I had always noticed that tour players’ and better amateurs’ face wear pattern was much lower on the face than that of recreational golfers I had observed, so this helped explain the quality of ball flight and spin these elite players get with their wedges and short irons.
I share this with you because I know we all often misinterpret the snippets of advice we get from friends and other instructional content that is out there. To me, one of the most damaging is “hit down on the ball”. That is a relative truth, of course, but in my observation it has too many golfers attacking the ball with their short irons and wedges with a very steep angle of attack and gouging huge divots. The facts are that if the club is moving only slightly downward at impact, you will get the spin you want, and if the clubhead is moving on a rather shallow path, you will get a more direct blow to the back of the ball, better trajectory, more distance and improved spin. Besides, shallow divots are easier on the hands and joints.

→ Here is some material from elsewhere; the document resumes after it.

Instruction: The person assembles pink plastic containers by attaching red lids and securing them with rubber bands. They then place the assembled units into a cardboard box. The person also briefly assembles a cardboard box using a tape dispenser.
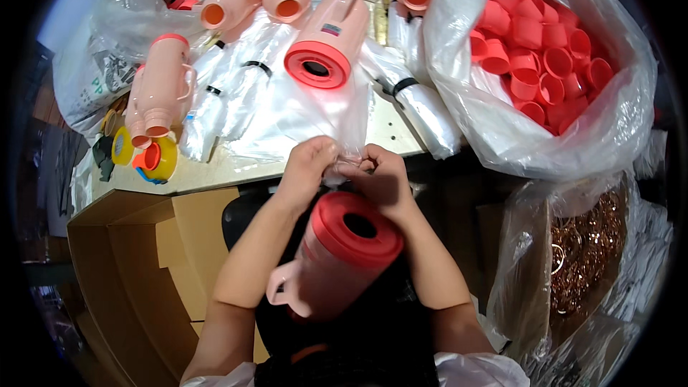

If this is interesting to you, I suggest you go to the range and actually try to blade some wedge shots until you somewhat groove this shallower path through impact and a lower impact point on your clubface. As you learn to do this, you will be able to zero in on the proper impact that produces a very shallow divot, and a great looking shot.
[TIP: If you will focus on the front edge of the ball – the side closest to the target – it will help you achieve this kind of impact.]
It will take some time, but I believe this little “experiment” will give the same kind of “ah ha moment” it gave me.